We must be clear about this hatred’s source: a toxic alliance between the nihilistic ‘decolonial’ campus left that views Israel as the embodiment of everything that it despises, and Islamist influence in Muslim communities where anti-Semitic tropes too often go unchallenged. Britain cannot be a successful multifaith democracy if Islamist ideology is not exposed and challenged. Islamic organisations found to be peddling extremism must be shut down. Immigrants who espouse Islamist views must be deported.

Those in civic life, too, must be exposed and challenged when they fail to protect minorities. Bodies such as the National Education Union must be forced to confront open anti-Semitism within their ranks – a culture that normalises bigotry must be rejected with the full force of the law. The NHS is not so short of staff that it must keep employing those guilty of anti-Semitic behaviour. Many doctors found guilty of espousing violent hatred of Jews find themselves suspended, but far fewer are struck off, despite the obvious risk to Jewish patients.

The problem goes right to the top. Keir Starmer pledged to do ‘whatever it takes’ to tackle anti-Semitism following the Heaton Park synagogue attack. Yet he celebrated the release of an Egyptian activist who it later emerged had once said that ‘we need to kill more’ Zionists. Starmer had been un-aware of the comments; for British Jews, it all suggests their security is an afterthought.
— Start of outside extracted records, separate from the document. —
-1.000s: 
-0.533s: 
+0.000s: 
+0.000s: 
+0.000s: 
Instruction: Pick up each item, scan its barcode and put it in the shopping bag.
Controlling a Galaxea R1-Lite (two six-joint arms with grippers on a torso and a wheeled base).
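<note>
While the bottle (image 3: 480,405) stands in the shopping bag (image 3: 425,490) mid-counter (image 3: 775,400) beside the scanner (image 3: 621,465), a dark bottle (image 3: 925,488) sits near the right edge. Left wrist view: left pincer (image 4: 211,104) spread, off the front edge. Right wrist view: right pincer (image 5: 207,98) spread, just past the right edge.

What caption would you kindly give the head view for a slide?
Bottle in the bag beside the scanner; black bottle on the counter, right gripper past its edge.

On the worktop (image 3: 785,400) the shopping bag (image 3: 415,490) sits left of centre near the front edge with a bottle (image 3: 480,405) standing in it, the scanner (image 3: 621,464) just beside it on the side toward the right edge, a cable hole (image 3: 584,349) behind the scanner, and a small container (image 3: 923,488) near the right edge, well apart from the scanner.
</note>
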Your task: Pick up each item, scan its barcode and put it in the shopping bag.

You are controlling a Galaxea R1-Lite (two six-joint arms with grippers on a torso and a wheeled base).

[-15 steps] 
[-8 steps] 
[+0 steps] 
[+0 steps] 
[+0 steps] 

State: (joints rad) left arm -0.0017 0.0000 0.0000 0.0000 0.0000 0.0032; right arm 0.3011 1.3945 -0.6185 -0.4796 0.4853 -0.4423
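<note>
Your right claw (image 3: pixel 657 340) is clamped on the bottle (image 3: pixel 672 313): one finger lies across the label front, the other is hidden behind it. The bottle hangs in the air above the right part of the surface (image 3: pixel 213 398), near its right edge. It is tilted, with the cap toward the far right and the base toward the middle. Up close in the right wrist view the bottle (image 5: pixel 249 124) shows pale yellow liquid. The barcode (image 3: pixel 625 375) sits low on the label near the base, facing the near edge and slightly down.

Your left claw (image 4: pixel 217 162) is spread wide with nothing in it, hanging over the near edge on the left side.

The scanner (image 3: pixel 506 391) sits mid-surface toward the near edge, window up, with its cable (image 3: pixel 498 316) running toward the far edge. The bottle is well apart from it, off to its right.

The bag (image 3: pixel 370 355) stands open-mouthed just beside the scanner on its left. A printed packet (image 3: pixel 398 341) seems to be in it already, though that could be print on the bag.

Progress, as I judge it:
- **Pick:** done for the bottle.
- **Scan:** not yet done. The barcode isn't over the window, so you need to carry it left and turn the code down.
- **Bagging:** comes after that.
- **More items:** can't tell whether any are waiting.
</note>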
Resisting anti-Semitism at home means fighting it abroad. Britain should be doing everything it can to assist Iran’s protestors. The Islamic Republic is the world’s leading sponsor of attacks on Jews – from its support for the so-called ‘Axis of Resistance’ of Hezbollah, Hamas and the Houthis, to its funding of ‘anti-Zionist’ NGOs and television channels. Iran’s Islamic Revolutionary Guards Corps is believed to operate in Britain, surveilling dissidents, intimidating campaigners and even planning kidnappings. Yet No. 10 confirmed this week that it would not proscribe the organisation, which would make it illegal to support the IRGC.

What begins with Jews does not end with them. Countries that become unsafe for Jews – the Spain of the Inquisition, Germany in the 1930s, Russia in the past decade – are those where freedom eventually dies. Never Again is not a platitude, but a promise we must keep for all our sakes.